We run tests using Miri, ensuring that zerocopy is sound across a wide
array of supported target platforms of varying endianness and pointer
width, and across both current and experimental memory models of Rust.
- ...formally proving the correctness of our implementation.
We apply formal verification tools like Kani to prove zerocopy's
correctness.
For more information, see our full soundness policy.
Relationship to Project Safe Transmute
Project Safe Transmute is an official initiative of the Rust Project to
develop language-level support for safer transmutation. The Project consults
with crates like zerocopy to identify aspects of safer transmutation that
would benefit from compiler support, and has developed an experimental,
compiler-supported analysis which determines whether,
for a given type, any value of that type may be soundly transmuted into
another type. Once this functionality is sufficiently mature, zerocopy
intends to replace its internal transmutability analysis (implemented by our
custom derives) with the compiler-supported one. This change will likely be
an implementation detail that is invisible to zerocopy's users.

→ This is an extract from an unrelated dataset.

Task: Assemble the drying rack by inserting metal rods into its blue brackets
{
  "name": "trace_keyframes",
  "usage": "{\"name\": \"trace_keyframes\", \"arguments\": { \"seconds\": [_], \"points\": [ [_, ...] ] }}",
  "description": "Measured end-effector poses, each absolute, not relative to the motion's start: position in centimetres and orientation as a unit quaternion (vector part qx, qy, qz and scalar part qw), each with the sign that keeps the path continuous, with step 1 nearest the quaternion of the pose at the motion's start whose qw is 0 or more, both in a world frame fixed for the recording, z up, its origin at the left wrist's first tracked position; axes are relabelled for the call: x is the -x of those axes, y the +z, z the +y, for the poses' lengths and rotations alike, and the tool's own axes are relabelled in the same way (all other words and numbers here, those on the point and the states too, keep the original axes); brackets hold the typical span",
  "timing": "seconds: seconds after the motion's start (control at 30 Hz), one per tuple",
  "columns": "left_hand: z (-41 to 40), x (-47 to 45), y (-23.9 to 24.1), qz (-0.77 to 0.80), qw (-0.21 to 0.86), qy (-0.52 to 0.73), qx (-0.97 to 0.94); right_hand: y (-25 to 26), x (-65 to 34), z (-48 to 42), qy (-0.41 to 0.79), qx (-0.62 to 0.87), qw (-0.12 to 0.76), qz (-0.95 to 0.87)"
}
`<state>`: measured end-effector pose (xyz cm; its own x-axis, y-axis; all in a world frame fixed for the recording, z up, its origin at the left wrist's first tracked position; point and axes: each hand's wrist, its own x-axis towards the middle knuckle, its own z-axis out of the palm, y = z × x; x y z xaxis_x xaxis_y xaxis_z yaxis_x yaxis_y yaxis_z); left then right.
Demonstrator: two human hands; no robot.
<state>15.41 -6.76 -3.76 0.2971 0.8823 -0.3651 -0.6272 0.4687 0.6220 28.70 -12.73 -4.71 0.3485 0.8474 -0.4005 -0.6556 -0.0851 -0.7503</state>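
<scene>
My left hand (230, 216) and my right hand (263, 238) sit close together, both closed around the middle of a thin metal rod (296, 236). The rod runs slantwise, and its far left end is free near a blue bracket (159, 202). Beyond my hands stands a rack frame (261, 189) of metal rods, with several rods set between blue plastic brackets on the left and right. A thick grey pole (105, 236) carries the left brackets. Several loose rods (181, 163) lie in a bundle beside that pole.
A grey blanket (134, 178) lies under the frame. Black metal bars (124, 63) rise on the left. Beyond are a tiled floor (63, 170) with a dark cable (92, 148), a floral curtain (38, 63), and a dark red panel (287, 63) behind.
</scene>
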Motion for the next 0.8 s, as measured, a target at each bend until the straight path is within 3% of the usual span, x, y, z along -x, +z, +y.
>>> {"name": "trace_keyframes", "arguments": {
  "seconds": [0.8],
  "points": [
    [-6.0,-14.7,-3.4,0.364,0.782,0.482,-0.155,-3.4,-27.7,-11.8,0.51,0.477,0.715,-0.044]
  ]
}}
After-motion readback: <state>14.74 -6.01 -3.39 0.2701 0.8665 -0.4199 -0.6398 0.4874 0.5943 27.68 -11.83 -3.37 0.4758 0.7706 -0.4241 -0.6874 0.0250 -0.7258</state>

Project Safe Transmute will not replace the need for most of zerocopy's
higher-level abstractions. The experimental compiler analysis is a tool for
checking the soundness of unsafe code, not a tool to avoid writing
unsafe code altogether. For the foreseeable future, crates like zerocopy
will still be required in order to provide higher-level abstractions on top
of the building block provided by Project Safe Transmute.
MSRV
See our MSRV policy.
Changelog
Zerocopy uses GitHub Releases.
Disclaimer
Disclaimer: Zerocopy is not an officially supported Google product.